3. These three components/dimensions/planes are
given numerous descriptions in the text, including:
a) material production, practical activity,
human labor, processes of the material production of human existence
b) intersubjective exchange, social
collaborative processes, collective processes of
social exchange, inter-psychological processes
c) individual subjectivity, intra-subjective
processes, agency, individual functioning,
mechanisms that allow for individual functioning
[Note: a possible source of confusion in this
paper might be interpreting the meanings of terms
that tend to combine two of the above planes,
such as activity, collective and social, which
could be construed refer to a) and b) together,
or to just one or the other, or perhaps all
three.

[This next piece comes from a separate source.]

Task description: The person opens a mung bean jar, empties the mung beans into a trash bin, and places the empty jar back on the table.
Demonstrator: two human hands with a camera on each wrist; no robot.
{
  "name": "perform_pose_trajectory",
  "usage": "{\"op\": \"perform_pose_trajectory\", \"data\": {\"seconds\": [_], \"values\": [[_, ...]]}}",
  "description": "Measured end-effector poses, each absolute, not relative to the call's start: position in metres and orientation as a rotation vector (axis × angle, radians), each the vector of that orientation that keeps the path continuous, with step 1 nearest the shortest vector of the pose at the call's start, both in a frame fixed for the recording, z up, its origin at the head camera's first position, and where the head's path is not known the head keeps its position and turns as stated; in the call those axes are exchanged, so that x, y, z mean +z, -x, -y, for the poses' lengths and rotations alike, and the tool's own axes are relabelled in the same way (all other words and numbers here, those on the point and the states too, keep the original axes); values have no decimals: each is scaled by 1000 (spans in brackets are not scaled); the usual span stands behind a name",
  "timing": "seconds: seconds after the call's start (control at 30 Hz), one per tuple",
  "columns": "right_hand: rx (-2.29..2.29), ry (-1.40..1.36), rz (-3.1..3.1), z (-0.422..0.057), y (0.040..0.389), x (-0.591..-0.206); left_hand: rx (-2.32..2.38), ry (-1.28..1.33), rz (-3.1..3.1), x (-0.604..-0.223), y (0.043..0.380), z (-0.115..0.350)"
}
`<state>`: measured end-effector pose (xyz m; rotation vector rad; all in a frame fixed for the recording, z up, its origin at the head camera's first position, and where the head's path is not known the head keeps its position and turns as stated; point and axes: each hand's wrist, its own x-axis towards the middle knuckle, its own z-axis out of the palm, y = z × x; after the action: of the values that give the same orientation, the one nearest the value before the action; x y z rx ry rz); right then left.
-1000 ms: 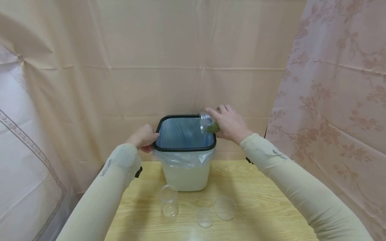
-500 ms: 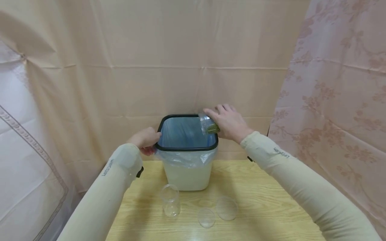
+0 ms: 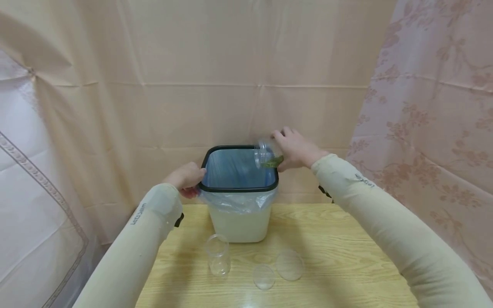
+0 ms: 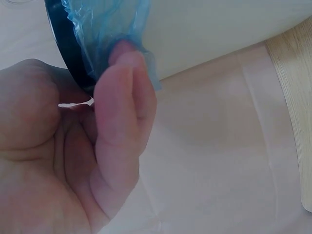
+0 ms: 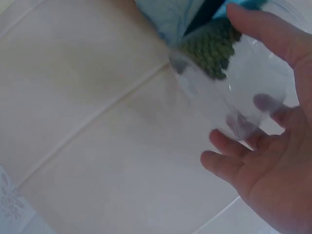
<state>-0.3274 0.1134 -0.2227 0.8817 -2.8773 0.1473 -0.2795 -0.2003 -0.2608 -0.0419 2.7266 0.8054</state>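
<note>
In the head view a pale bin with a black rim and a bluish plastic liner stands on the table. My left hand grips the rim's left side; in the left wrist view its fingers reach under the rim against the liner. My right hand holds a clear plastic jar on its side over the bin's right edge, mouth toward the bin. Small green pellets lie along the jar's lower side. In the right wrist view the thumb and fingers wrap the jar.
On the wooden table in front of the bin stands another clear jar. To its right lie two clear round lids, a smaller lid and a larger lid. A beige curtain hangs behind the bin.
My right hand has shifted a little to the right and its grip on the jar has turned; the jar lies more level, its pellets spread along the bottom. The left hand keeps its grip.
</note>
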Motion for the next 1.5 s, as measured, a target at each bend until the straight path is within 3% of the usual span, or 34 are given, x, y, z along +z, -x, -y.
{"op": "perform_pose_trajectory", "data": {"seconds": [0.57, 1.5], "values": [[223, -863, 3116, -113, 334, -193, 809, 51, -2743, -262, 280, 197], [129, -961, 3142, -96, 332, -184, 807, 86, -2731, -264, 280, 197]]}}
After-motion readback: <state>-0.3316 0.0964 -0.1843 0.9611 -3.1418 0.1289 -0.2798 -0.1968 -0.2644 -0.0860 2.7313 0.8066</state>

It is possible that this is sometimes a
source of confusion in other writings in activity theory.]
4. These three components/dimensions are aimed
at actively transforming the world.
5. Human subjectivity must be seen on a par with
the other two components/dimensions to adequately
understand how humans transform the world.

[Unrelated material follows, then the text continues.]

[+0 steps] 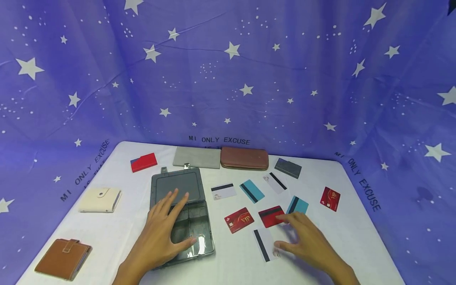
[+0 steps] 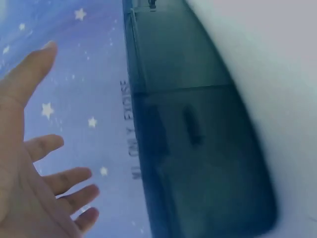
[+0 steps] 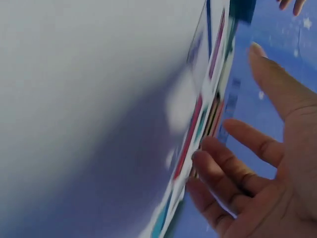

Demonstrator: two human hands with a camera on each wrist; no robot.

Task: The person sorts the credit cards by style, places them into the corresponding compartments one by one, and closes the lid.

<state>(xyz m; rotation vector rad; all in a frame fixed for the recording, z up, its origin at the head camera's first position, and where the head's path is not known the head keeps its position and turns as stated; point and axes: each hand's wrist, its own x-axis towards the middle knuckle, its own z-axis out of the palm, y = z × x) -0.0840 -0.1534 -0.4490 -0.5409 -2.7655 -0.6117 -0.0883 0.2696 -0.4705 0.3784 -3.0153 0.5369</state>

6. Human subjectivity should not be seen as a
"final destination" but as "another form of
participating and contributing to social practice."
7. Psychological processes never belong to some
separate mental realm - they are always part of
human activity, always part of the object-related actions of humans.
8. No subjective practice, including "armchair"
scientific theorizing, is exempt from the
principle of the essential belongingness of
subjectivity in all human activity, and the
essential object-relatedness of all human activity in human subjectivity.
9. Human subjectivity, because it is always
engaged with the world through human activity, "inevitably changes the world."
10. The world created by humans constantly
emerges as humanized, and is therefore imbued with human subjectivity.
11. Internalization and externalization are human
mechanisms of interaction with the world that are
equally and simultaneously necessary.
12. The individual and society are both emergent
properties (transformations) of the same reality,
the social practice of material production.
13. Human subjectivity is agentive, and is
endowed with the capacity to generate new cycles of activity.
14. Human subjectivity and society are on
different poles of the same continuum of diverse regulatory mechanisms.
15. Individuals, including their subjectivity,
are simultaneously molded by society while they themselves mold society.
16. The practical relevance of human
subjectivity and the human relevance of social
practice are equally important aspects of activity.
17. Motives and goals do not exist separately.
18. The work of Vygotsky and Leont'ev and others
could be viewed as a "humanist ontology of material practice."
19. At the same time, Anna Stetsenko is
advocating that CHAT should build upon the work
of Vygotsky et. al. a "materialist ontology of human subjectivity."